ACTION ITEM: If a line of the data below holds the word "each", list it.

GIVEN INFORMATION:
◆ ◆ ◆ ◆ ◆
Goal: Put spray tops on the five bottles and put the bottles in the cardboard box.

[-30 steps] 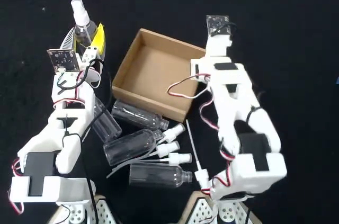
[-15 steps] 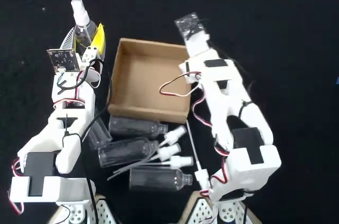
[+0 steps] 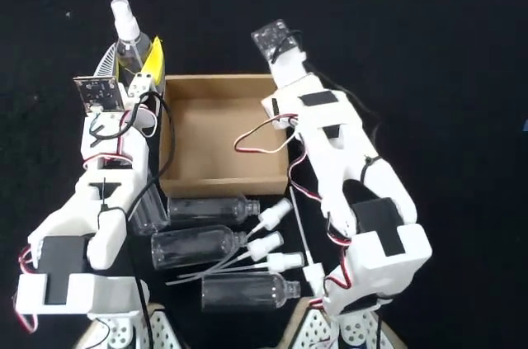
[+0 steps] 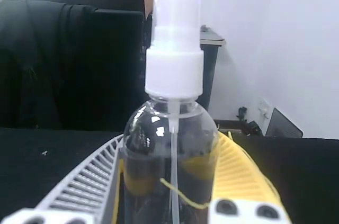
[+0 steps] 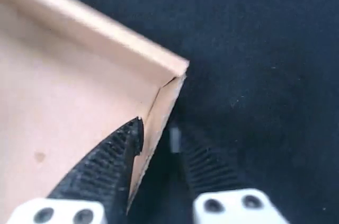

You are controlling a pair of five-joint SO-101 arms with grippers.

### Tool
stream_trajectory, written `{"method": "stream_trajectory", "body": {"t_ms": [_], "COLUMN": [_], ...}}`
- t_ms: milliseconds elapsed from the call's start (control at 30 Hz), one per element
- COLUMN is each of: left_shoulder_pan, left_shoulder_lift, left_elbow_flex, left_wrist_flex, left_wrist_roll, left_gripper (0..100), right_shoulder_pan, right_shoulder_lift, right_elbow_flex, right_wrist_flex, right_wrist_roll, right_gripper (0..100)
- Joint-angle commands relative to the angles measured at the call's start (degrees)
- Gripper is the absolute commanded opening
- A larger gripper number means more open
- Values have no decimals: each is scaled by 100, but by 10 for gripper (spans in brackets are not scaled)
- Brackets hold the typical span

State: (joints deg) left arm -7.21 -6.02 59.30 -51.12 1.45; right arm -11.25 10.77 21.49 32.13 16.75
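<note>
We count five bottles, all of them outside the cardboard box. One upright bottle stands at the far left of the table, pinched at its body by the left gripper. In the left wrist view the grey finger and the yellow finger of that gripper press its two sides. It is the one bottle wearing a fitted spray top, with the thin tube running down inside the clear wall.

The other four lie on their sides in front of the box, between the two arms. The nearest bottle is just beside the box's front wall, then comes the middle bottle, then the front bottle. The half-hidden bottle is partly covered by the left arm.

We count four more spray tops on the cloth by the bottle necks: the first loose top, the second loose top, the third loose top and the fourth loose top. The fourth has a long tube pointing toward the box. They seem to be lying free, though the second sits too close to a neck for us to be sure.

The right gripper is at the box's far right corner. It pinches the side wall, with one black finger inside the box and the other outside.
</note>
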Motion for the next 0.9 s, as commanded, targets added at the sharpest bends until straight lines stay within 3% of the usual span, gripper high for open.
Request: {"method": "stream_trajectory", "body": {"t_ms": [0,333,467,733,867], "left_shoulder_pan": [163,268,295,892,963], "left_shoulder_lift": [-88,-97,-202,-1415,-1345], "left_elbow_flex": [-75,-66,-22,804,716], "left_wrist_flex": [-158,-132,-123,-105,246], "left_wrist_roll": [-18,-26,-26,-35,-26], "left_gripper": [30,30,29,29,29], "right_shoulder_pan": [-105,-97,237,1380,1644], "right_shoulder_lift": [-251,-1974,-2369,-2695,-2580], "right_elbow_flex": [-488,-444,-215,1279,1903], "right_wrist_flex": [-18,1336,1873,651,-281], "right_wrist_roll": [-598,-651,-651,-1389,-1811], "right_gripper": [208,211,211,211,211]}}
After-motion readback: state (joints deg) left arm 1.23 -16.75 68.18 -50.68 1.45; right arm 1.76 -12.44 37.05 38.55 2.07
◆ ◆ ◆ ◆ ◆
WORKED SOLUTION:
- COLUMN is each of: left_shoulder_pan, left_shoulder_lift, left_elbow_flex, left_wrist_flex, left_wrist_roll, left_gripper (0..100), right_shoulder_pan, right_shoulder_lift, right_elbow_flex, right_wrist_flex, right_wrist_roll, right_gripper (0..100)
- Values have no decimals: each is scaled by 100, but by 10 for gripper (spans in brackets are not scaled)

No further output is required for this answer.